Hank Nuwer at bat, 1981
Hank Nuwer at bat
 

Phil Rosenberg’s Montreal Expos uniform is steeped in sweat as he studies the crouching batter. On the line is his future.
Despite a good college record at the University of Buffalo, the pitcher had not been selected in baseball’s major-league draft. Consequently, at his own expense, he is here in Daytona Beach this March afternoon, hoping to catch on with the Denver Bears or another team in the Montreal farm system.
After four straight pitches are fouled off, he slips a curve over the inside of the plate, which the left-handed batter catches on the bat handle. The result is a routine chopper wide of first. The first baseman, also there for a tryout, glances to make sure Rosenberg is covering, and muffs the play.

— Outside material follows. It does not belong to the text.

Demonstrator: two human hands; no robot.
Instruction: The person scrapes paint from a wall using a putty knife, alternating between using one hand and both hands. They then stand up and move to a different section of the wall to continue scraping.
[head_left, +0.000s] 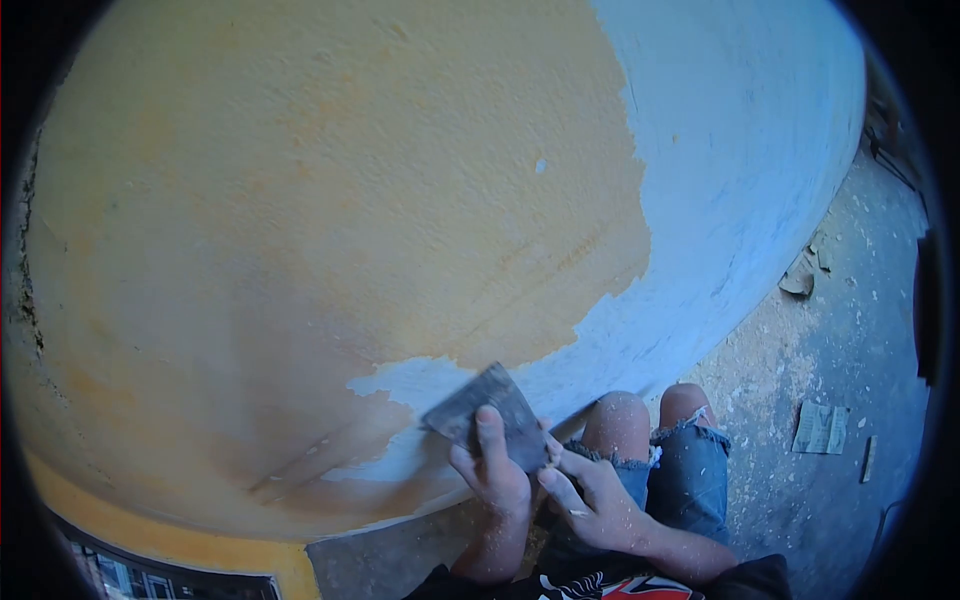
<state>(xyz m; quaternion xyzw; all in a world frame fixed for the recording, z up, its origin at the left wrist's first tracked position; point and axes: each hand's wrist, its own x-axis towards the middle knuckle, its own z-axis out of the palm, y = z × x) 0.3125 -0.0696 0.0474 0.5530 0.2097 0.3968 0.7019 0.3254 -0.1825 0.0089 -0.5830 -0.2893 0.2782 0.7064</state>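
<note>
A flat dark scraper blade (pixel 512 417) is held up against the lower part of the wall, at the edge where yellow paint (pixel 400 230) meets a pale bluish-white surface (pixel 740 150). My left hand (pixel 492 465) grips the blade, its thumb lying flat along the near face. Close on its right, my right hand (pixel 590 500) has its fingers closed round the tool's lower right end, where the handle is mostly hidden. Dust specks cover both hands.
My bent knees (pixel 617 430) in torn jeans are just right of my hands. On the dusty floor (pixel 780 370) lie paint flakes, a broken chunk (pixel 798 275), a crumpled paper (pixel 821 428) and a small strip (pixel 869 459). A dark-framed window (pixel 160 570) shows at bottom left.
</note>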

The ball caroms off the heel of his glove toward foul territory, and the batter, legs pumping high, chugs into second on the error.
The bearded first baseman stands with head bowed, kicking at the hard-baked red clay infield. Ten minutes later he snags a rifled toss from the shortstop for a putout to end the inning, but not until two unearned runs have crossed the platter.
Following the game, a farm-system spokesman informs Rosenberg that his tryout is a failure. A pitcher must haul himself out of hot water whether he puts himself there or a teammate did.
Back in the clubhouse after taking a shower, the first baseman learns of Rosenberg’s fate. His immediate reaction is to wince. I know exactly how he feels. The first baseman, you see, was me.
Everyone has a schtick. Run a bank, sell shoes, drive a truck. People pay you for this expertise. My schtick is experiencing other people’s schticks, and then writing about them for magazines. To this end I have, among other things, helped Basques herd sheep, investigated life in a Louisiana leper colony, chased grey whales along the California coast and bogarted into hideouts with a 360-pound bounty hunter to nail bail skips. This past winter I arranged to do a story for Denver Magazine about participating in spring training with the Denver Bears of the American Association, only one big step removed from the major leagues.

This presented a formidable challenge. Restaurant food and liquid lunches had ambushed my closer-to-35-than-34-year-old body. I packed 225 pounds on a frame meant to hold 190. Ironically, since leaving my Buffalo home to become a roving writer.. But with my blood pressure occasionally soaring and my endurance fading fast, I feared my Type A tendencies might allow me little time to enjoy what little professional success I’d attained writing about hazing, my specialty area, and sports. More than just an assignment, then, getting in shape to play for Denver represented a sort-of redemption.

My first workout was February 15th in Hollywood. That Sunday-afternoon outing around a high school track was torture. A quarter-mile was all I could manage. My lungs felt as though someone had lit a firecracker within them. I knew I needed to psyche myself up. The vision of my paunchy body waddling into a dressing room crammed with trim athletes bothered me no end.

Fortunately, my impetus to change came that very afternoon. I drove into the Hollywood Hills to slop down some consolatory suds witha friend, and a girl whose car had died flagged down my pick-up on Hollywood Boulevard. She turned out to be a Hollywood starlet. Lightning strike medown if I lie. Curvy blonde actress Beverly D’Angelo, the co-star of Hairand Coal Miner’s Daughter, clambered onto my truck to search for jumper cables.

Right off the bat, she brought up the subject of weight. “I’m going on a macrobiotic diet tomorrow,” she confided.

I looked across the seat at her with barely concealed longing. “I’m going on a diet, too,” I said in what I hoped was an offhand voice. “I need to shed a few pounds.”

Now, what I wanted her to say was something like: “Oh, you do not. I just adore men with furry chests and round teddy bear bellies.” But she looked at the deflated white-wall drooping over my belt and agreed that I needed an overhaul. I dropped her off at her boyfriend’s house with the cables.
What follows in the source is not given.